The student was even formally reported over the photograph.
“A Protected Identity Harm report has been filed after the circulation of a Snapchat screenshot of a student reading ‘Mein Kampf,’ the autobiographical manifesto of Nazi Party leader Adolf Hitler,” the Stanford Daily
reports
. “The Protected Identity Harm Reporting process is the University’s system to address incidents where a student or community member feels attacked due to their identity. The photo of the student reading the book was posted to another student’s Snapchat story Friday evening, according to a screenshot of the image obtained by The Daily.”
The residential community where the students live reportedly took “swift action,” although it is unclear what specifically was done. Thankfully, not everyone at Stanford is on board with this mob campaign.
“[This saga] reveals how fast the Stanford community will jump on the censorship train in the name of fighting oppression,” Jewish Stanford student Julia Steinberg
wrote
for the independent Stanford Review. “No matter the context, we should not chastise students for reading controversial books, and we certainly should not spread an institutional message that ‘feelings of safety and belonging’ should be prioritized above academic freedom to read controversial books or the personal freedom to make an off-kilter joke.”
Steinberg is entirely right. These students have done nothing wrong, and the backlash against them tramples over the most basic principles of free expression and academic freedom.

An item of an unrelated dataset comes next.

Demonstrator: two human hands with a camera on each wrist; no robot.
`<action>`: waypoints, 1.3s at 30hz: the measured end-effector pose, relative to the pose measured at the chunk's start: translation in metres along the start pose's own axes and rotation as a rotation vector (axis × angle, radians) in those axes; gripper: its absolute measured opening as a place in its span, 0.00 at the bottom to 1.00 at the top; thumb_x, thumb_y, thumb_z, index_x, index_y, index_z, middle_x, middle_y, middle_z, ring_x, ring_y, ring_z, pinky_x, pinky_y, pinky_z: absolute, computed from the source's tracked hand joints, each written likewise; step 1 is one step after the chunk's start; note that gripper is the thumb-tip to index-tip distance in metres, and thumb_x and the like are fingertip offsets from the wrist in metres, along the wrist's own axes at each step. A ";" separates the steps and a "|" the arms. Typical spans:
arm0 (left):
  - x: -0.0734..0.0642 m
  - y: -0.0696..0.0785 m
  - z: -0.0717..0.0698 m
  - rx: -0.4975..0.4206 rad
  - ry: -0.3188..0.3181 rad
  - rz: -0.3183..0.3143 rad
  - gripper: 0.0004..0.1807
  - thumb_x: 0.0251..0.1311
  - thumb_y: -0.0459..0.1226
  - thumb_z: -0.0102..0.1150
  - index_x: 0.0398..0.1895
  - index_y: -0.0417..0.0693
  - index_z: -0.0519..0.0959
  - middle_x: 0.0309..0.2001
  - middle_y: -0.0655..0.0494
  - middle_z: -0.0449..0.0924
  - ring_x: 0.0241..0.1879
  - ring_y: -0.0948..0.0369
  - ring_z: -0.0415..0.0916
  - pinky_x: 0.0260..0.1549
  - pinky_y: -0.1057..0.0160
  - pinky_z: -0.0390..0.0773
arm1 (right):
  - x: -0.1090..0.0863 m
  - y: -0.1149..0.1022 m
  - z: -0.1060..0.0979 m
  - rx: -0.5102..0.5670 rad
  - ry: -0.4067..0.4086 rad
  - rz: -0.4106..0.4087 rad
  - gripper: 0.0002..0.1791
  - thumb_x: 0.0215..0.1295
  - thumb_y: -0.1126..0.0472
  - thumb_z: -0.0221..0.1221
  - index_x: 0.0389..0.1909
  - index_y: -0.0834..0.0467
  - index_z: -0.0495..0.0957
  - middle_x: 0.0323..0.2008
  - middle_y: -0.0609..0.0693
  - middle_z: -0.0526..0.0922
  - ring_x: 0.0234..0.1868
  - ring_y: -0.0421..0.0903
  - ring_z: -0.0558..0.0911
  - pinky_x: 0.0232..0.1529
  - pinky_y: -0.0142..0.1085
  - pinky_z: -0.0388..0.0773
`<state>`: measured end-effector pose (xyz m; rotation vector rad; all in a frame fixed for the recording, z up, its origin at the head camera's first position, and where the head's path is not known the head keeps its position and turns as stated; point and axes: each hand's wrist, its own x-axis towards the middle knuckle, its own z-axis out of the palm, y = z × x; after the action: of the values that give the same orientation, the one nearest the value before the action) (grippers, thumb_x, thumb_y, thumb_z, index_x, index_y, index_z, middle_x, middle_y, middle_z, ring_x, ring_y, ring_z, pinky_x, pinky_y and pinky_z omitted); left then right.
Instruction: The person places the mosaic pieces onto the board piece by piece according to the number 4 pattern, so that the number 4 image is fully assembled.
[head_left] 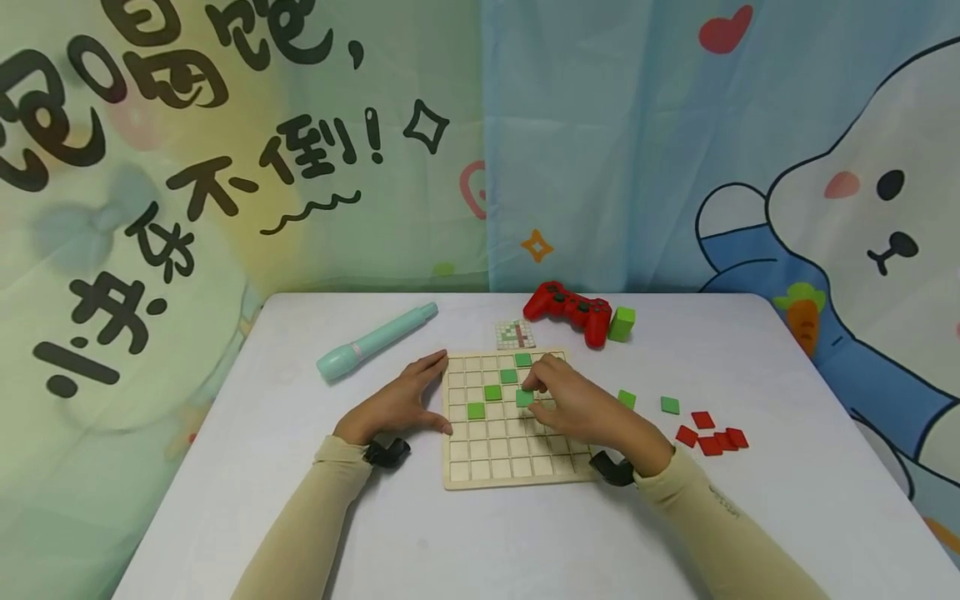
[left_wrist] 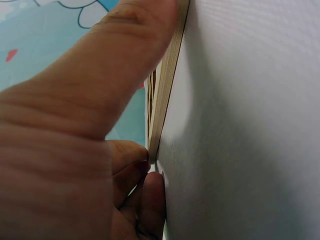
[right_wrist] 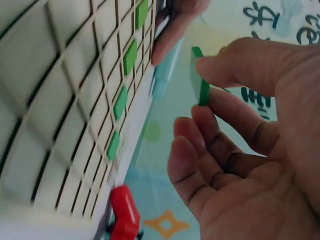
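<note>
A square wooden grid board [head_left: 480, 477] lies on the white table. Four green tiles, at least several, sit in its squares in a slanting line, one of them a green tile [head_left: 476, 411] at the lower left. My right hand [head_left: 581, 407] is over the board's right part and pinches a green square tile [right_wrist: 201, 82] between thumb and fingers; the right wrist view has this tile raised off the board. Along the board's left side, my left hand [head_left: 397, 404] rests with thumb and fingers spread, touching the edge. In the left wrist view the thumb [left_wrist: 120, 60] presses the board's side.
Right of the board lie a loose green tile [head_left: 670, 405], another green tile [head_left: 627, 399] and several red tiles [head_left: 709, 446]. Behind it are a small patterned card [head_left: 515, 335], a red game controller [head_left: 567, 310] and a green block [head_left: 622, 324]. A teal microphone-shaped stick [head_left: 378, 340] lies back left.
</note>
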<state>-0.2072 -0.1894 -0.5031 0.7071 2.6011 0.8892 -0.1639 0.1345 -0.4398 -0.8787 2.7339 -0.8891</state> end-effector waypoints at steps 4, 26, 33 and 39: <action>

First, we should clear up a glaring misconception. The fact that a student was seen reading Mein Kampf does not mean they are in way supportive of Hitler or his ideas. Reading something is not an endorsement of it, and it’s hard to imagine an interpretation more deserving of the admittedly overused phrase “Orwellian.”
If an “academic” environment does not permit students to consider hateful but historically important ideas, then no real learning or education can occur. And engaging with those ideas is actually essential to aid in understanding their spread and ensuring atrocities don’t take place in the future.
Hence why the nonpartisan Foundation for Individual Rights and Expression has contacted Stanford to express its concern over the reported incident.
“Universities cannot institute Orwellian reporting systems that pressure students to confess, ‘take accountability,’ and promise to ‘change’ — all for reading the wrong book,” FIRE said in a
statement
. “Students who object to a peer’s reading material are not without recourse. They can ignore it, or employ their own expressive rights to offer personal critiques or even harsh criticism. But universities cannot wield their institutional authority to force compliance with any particular views or particular students’ sensitivities.”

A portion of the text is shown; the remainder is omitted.